Task to complete: Would you please copy the part of the material below that opens with the line containing "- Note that" and closes with the line containing "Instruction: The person"? Copy it exactly, and only it.

── Recorded information

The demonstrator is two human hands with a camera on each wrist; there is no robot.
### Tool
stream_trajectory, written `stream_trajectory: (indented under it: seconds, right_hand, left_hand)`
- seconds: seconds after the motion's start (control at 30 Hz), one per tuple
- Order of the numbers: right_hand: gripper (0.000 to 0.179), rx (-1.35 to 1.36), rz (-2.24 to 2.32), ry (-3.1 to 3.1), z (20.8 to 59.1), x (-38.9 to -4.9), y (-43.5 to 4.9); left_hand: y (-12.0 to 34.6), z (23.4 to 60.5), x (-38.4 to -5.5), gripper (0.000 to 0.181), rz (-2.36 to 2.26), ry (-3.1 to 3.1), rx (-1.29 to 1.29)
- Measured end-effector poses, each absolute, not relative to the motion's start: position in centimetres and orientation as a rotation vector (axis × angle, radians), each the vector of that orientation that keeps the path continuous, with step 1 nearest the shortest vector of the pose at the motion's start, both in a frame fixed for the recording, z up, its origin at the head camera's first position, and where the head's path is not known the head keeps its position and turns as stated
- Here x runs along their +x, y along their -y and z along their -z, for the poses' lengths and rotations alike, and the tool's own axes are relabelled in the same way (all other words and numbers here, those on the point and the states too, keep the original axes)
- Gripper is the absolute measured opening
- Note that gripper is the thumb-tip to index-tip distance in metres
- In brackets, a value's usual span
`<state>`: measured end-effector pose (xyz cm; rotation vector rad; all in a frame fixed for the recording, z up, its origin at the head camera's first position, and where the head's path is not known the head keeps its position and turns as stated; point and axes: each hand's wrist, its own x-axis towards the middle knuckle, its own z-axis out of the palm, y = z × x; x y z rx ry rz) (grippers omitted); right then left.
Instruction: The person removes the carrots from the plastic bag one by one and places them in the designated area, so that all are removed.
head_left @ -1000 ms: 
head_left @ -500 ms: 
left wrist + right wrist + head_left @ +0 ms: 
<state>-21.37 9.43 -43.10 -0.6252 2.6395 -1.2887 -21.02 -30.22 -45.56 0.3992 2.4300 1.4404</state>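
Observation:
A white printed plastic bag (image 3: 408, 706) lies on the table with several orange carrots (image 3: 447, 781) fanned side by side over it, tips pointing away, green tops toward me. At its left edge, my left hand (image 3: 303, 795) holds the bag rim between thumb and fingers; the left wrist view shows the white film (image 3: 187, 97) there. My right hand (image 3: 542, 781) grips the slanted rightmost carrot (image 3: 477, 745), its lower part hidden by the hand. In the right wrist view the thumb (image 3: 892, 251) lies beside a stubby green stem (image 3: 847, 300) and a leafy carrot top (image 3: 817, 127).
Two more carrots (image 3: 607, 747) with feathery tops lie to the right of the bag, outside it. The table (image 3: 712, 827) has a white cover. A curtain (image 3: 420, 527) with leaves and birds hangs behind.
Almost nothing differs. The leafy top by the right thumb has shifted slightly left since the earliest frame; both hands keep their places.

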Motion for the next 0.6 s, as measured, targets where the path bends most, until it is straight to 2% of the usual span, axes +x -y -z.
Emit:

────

Solution for this task:
- Note that gripper is the thumb-tip to index-tip distance in metres
- In brackets, a value's usual span
`<state>`: measured end-effector pose (xyz cm; rotation vector rad; all in a frame fixed for the recording, z up, its origin at the head camera's first position, and where the head's path is not known the head keeps its position and turns as stated; point and axes: each hand's wrist, its own x-axis towards the middle knuckle, its own z-axis out of the palm, y = z × x; x y z rx ry rz) (grippers omitted); right then left.
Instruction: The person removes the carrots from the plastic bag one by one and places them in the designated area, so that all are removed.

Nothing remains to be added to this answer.